Отщёлкивать дни, знать, что время не ждёт, —
отличный, безжалостный спринтер.
То возраст делю, словно кремовый торт,
то путаюсь в цифр лабиринте…
Есть два, три, четыре, и восемь, и шесть,
двенадцать — делителей много.
…Всё это не важно: какая уж есть
кровь, все мы едины у Бога —
и царь, и слуга, и поэт, и рыбак,
а возраст — число лишь, и только.
Зачтётся не то, сколько сносишь рубах,
не то, заработаешь сколько,
зачтётся не звание, ранг или чин —
а то, сколько сделал добра ты.
Гордыню смиряй и во гневе молчи,
знай: истина выше награды.
БАКЕН
Вдоль берега иду во мраке
не торопясь.
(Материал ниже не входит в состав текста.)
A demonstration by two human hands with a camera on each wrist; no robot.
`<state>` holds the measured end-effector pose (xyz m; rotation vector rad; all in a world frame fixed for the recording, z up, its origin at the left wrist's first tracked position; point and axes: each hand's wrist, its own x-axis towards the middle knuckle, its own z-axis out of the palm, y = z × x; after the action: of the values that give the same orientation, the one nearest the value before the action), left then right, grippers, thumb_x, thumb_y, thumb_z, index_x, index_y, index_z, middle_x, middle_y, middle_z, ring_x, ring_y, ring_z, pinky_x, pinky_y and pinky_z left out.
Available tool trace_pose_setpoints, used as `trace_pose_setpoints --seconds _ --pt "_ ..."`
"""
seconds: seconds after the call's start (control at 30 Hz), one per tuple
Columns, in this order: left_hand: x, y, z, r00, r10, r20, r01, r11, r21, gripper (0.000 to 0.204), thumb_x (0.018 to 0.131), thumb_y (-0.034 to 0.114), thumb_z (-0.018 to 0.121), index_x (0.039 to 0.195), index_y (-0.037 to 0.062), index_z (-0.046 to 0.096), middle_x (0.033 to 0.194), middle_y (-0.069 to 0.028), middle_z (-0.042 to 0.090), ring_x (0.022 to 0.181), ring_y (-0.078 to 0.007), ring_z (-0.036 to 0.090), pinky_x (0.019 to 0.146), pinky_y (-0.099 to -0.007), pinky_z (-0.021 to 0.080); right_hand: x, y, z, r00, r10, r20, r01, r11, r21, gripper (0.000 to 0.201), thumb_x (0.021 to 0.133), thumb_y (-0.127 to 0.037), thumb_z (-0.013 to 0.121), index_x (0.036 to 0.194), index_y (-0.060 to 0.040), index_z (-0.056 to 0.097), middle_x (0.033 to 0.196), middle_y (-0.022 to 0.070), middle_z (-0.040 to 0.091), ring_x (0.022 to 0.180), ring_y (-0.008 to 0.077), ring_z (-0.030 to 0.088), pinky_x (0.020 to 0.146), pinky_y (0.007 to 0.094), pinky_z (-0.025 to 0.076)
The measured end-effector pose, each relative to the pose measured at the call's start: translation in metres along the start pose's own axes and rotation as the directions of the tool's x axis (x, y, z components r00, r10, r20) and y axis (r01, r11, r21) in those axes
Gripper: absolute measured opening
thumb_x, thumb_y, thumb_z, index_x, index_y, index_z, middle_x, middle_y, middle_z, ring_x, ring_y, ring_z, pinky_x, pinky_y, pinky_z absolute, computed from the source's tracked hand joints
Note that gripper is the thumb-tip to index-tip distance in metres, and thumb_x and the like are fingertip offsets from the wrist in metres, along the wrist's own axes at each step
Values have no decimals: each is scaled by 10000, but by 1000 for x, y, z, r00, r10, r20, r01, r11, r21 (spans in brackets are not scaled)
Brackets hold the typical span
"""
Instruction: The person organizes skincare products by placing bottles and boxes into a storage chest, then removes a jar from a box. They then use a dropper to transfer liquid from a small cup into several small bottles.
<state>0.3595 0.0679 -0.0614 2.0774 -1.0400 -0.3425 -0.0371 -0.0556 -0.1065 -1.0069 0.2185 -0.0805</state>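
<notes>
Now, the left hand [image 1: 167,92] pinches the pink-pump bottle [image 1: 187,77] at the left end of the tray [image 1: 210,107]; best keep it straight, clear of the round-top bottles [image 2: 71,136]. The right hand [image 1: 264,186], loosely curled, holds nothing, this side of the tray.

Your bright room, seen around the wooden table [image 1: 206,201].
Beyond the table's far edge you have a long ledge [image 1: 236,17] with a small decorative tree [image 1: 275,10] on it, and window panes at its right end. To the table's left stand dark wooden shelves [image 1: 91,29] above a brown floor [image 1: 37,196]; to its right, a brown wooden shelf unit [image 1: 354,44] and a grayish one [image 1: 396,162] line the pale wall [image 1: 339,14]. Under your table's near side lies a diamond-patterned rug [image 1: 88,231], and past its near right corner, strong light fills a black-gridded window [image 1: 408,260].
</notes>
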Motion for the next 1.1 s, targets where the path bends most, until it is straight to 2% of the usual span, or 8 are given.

К чему спешить?..
И вижу, как железный бакен
покачивается в тиши.
Он, в тёмно-красный цвет покрашен,
предупреждает: «Мелко здесь!..»
Ориентир ленивым баржам, —
мечтаешь ночью о звезде…
Звезда взирает с небосвода,
и между вами — параллель
незримая… Но год от года
лишь стой — указывай на мель.
Все объезжают — вот охота
в пути застрять! Ведь ни к чему!
Приблизившись, узнал бы кто-то,
как одиноко здесь ему…
ШКОЛЬНИК
Девяностые. Детство. Оптовки ряды,
с контрабандой «КамАЗ» под кавказским надзором,
люди, мысли и вещи — вплотную, впритык,
часто ставится пуля в конце разговора.
Все берут, все торгуют — художник, поэт,
академик, актёр и военный в шинели:
здесь — собрание Блока, там — блок сигарет,
воздух, кажется, режут, фасуют и делят.
Семилетний мальчишка, а помнишь ли ты:
на расходы тебе дали «энную сумму»?
Что же ты приобрёл? Пять наклеек крутых,
шоколадный батончик с нугой и с изюмом!..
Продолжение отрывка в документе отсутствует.